→ **Requirement**: Your answer must be every line of the data that contains "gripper".

→ **Stored data**:
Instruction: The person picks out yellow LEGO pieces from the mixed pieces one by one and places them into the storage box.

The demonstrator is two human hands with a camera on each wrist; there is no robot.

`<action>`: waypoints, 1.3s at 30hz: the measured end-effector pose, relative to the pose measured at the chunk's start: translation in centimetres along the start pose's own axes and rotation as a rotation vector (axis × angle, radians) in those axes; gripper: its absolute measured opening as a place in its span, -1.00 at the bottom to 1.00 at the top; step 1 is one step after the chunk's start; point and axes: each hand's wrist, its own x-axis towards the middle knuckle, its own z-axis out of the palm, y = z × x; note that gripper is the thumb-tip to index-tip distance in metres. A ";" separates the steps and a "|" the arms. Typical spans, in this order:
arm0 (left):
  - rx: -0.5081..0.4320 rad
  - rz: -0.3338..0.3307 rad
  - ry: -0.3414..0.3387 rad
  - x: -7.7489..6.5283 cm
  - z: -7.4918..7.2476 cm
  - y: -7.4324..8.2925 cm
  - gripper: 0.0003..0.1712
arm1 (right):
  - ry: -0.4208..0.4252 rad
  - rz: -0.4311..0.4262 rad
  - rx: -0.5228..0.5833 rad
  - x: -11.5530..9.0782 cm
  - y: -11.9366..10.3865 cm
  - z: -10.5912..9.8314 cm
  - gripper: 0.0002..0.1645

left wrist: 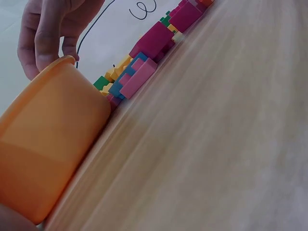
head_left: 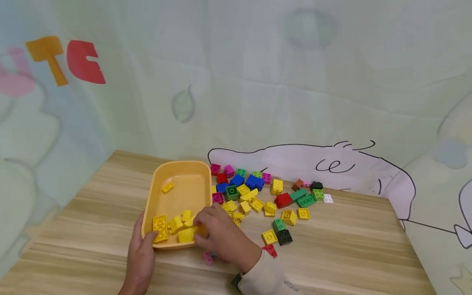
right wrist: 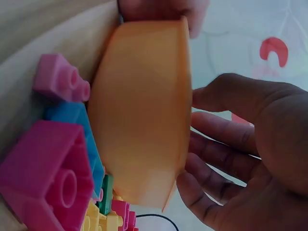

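Observation:
A shallow orange-yellow tray [head_left: 186, 190] stands on the table. My left hand [head_left: 141, 256] grips its near left corner, thumb over the rim and fingers outside. Several yellow toy bricks [head_left: 176, 224] lie at the tray's near end, and a small yellow brick [head_left: 167, 187] lies farther back. Over the right rim reaches my right hand [head_left: 223, 233], fingers pointing down among the yellow bricks. In the right wrist view the thumb and fingers of the right hand [right wrist: 269, 144] stand apart; the tray wall [right wrist: 144, 110] hides their tips. No brick shows between them.
Loose bricks in many colours spread right of the tray, among them blue bricks [head_left: 254, 182], a red brick [head_left: 283, 200] and a black brick [head_left: 284, 237]. Beside the tray's near right side lie pink [right wrist: 60, 79] and magenta [right wrist: 48, 175] bricks. A printed curtain [head_left: 295, 102] hangs behind the table.

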 end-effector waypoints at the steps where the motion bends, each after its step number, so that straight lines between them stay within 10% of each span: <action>1: -0.001 -0.002 -0.001 0.0 0.0 0.0 -0.28 | 0.006 -0.001 0.003 0.0 0.0 0.1 -0.77; 10: 0.009 -0.015 0.011 0.0 0.0 0.1 -0.28 | 0.166 0.160 -0.036 -0.9 3.6 -2.5 -0.73; 20: -0.005 -0.011 0.000 0.1 0.1 -0.1 -0.28 | 0.024 0.359 -0.020 -1.9 8.7 -3.0 -0.55; 32: -0.007 -0.009 -0.011 0.1 0.1 0.0 -0.27 | 0.020 0.473 -0.004 -1.9 8.8 -3.0 -0.58; 39: -0.009 -0.002 -0.012 0.1 0.0 0.0 -0.27 | -0.123 0.562 -0.071 -2.1 8.2 -3.6 -0.56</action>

→ **Response area**:
`<action>`: waypoints, 1.3s at 30hz: the measured end-effector pose, relative to the pose measured at the chunk's start: translation in centimetres along the start pose's own axes and rotation as a rotation vector (axis × angle, radians) in those axes; gripper: its absolute measured opening as a place in its span, -1.00 at the bottom to 1.00 at the top; step 1 is one step after the chunk's start; point and axes: each hand's wrist, its own x-axis towards the middle knuckle, its own z-axis out of the palm, y = z × x; note that gripper is the thumb-tip to index-tip distance in metres. A ";" separates the steps and a "|" the arms. Typical spans, in this order:
  - gripper: 0.0003..0.1712
  - gripper: 0.0002..0.1645

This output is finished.